RFB’s opinion is that the amounts reimbursed by the Brazilian company up to the limit of the remuneration received by the expatriate abroad, with no mark-up or margin added, do not constitute income of the foreign parent/related company. The repayment under consideration is a mere recovery of costs for the latter and, therefore, should not be treated as service import from a tax perspective.

In financial terms, such PLR represents significant tax savings in comparison to the default importation of services scenario (as high as 50% of tax costs). Such type of cross-border reimbursements should attract only 0.38% FX/IOF levied on the amount converted into foreign currency (if applicable).

Note that PLRs COSIT are binding rulings to tax agents when analyzing fact patterns substantially similar. Thus, Brazilian entities can rely on PLR COSIT No. 378/2017 with some comfort provided that the facts are in essence the same.
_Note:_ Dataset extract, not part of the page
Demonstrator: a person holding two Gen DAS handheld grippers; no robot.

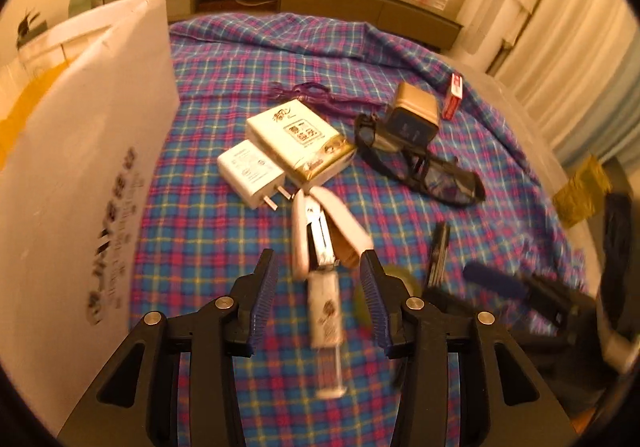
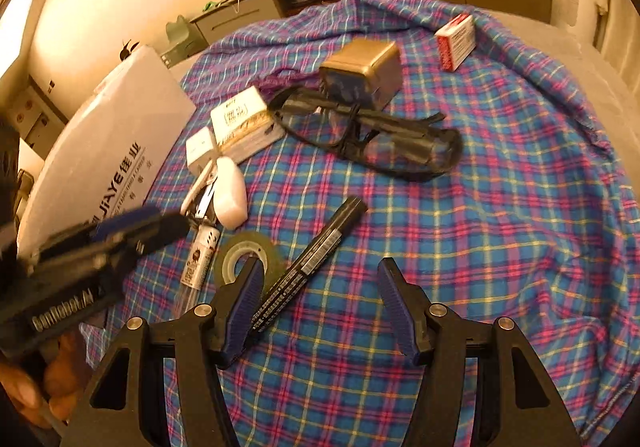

Nonetheless, in case of reimbursements of expenses of a different nature and/or paid under different circumstances (i.e., expenses related to office lease, legal and financial services, among others usually very common during pre-operational phase) a more careful analysis is advisable so as to confirm the applicable tax impacts.

Therefore, Brazilian companies should consider its own specific facts to determine whether this PLR would be applicable or seek advice from a tax professional or eventually seeking its own PLR.